South Africa’s excess retail clothing volumes amount between R450m to R900m.Usually, they are passed on to NGOs and charity organisations to be passed on to be distributed to the needy channels. With an absence of an efficient and well-spread network that reaches out and taps into the needy segments, these entities become literal ‘dumping grounds’ for excess material that sadly falls short of its good intentions. Tracey Gilmore, the co-founder of Dress 2 Impress, a nonprofit organisation that helps low-income and unemployed women prepare to enter the workplace based out of SA found the potential of social change lurking in this broken down supply chain of bonafide intent. It was also during this time that Tracey Chambers, a former Woolworths employee and a chartered accountant, banking on her extensive experience in retail, Chambers identified the opportunity to use the surplus clothing in the retail wanted to teach unemployed women how to trade, through developing their business skills and helping them to start their own businesses. They came together after a series of informal meetings and co-founded The Clothing Bank, the first of its kind in SA. The process is five fold :
Collect: The Clothing Bank collects clothing from retailers, manufacturers, wholesalers and the general public. The garments are then stored in our warehouse in Salt River, Cape Town.

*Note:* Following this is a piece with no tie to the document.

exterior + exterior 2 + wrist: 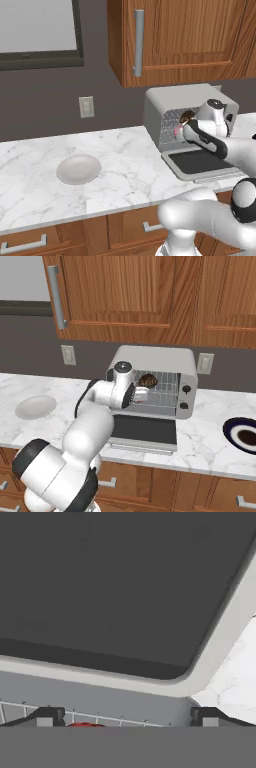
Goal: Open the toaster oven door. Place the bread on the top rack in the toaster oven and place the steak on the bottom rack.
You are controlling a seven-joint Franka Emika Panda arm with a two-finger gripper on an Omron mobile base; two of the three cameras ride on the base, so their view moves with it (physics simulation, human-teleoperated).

Repair: The collected clothing is then de-branded, repaired and remodeled if necessary.
Sort: Once the clothing is fully restored, it is then sorted into various categories. This ensures that once the clothing is distributed, it is the right match for the organisation that needs it.
Distribute: The clothing is then dispatched on request to our partner NPOs, welfare institutions and governmental services who first-hand identify the needs of communities at grass-roots level. Clothing is also stored and utilised to ensure immediate response for disaster relief.
Develop: A significant portion of the clothing is used in the Enterprise Development Programme, in which the women who are selected to participate can buy clothes for a fraction of their value and sell them in their communities for a profit. Women participating in the programme are also required to work in The Clothing Bank facility to gain practical work experience.
For the Community engagement and development program, the final arm of its process, the Clothing Bank takes in 15 unemployed mothers each month with a mandate to put in 30 days of voluntary work at the organisation’s premises, which is the first level of filtration to ensure that the participants are deserving and they do not have other part-time vocations. “Because we do not want to develop a relationship of dependency on The Clothing Bank and we want to test the women’s commitment, recruits are asked to volunteer during their first month,” says Chambers. “This also proves to us that they really are unemployed. We have a 20% dropout rate during this period” – she revealed in a recent interview. They are then given 12 months of financial planning, life skills and business training. The Clothing Bank also enjoys the voluntary services of eight life and business coaches to mentor these selected candidates in their enterprise aspects to make them the perfect entrepreneurial successes after the 12-month training program. The success of the program has been so phenomenal that Woolworth has donated R5 million in surplus clothing to The Clothing Bank every year for at least 3 years in addition to providing an interest free loan that is only payable after three years.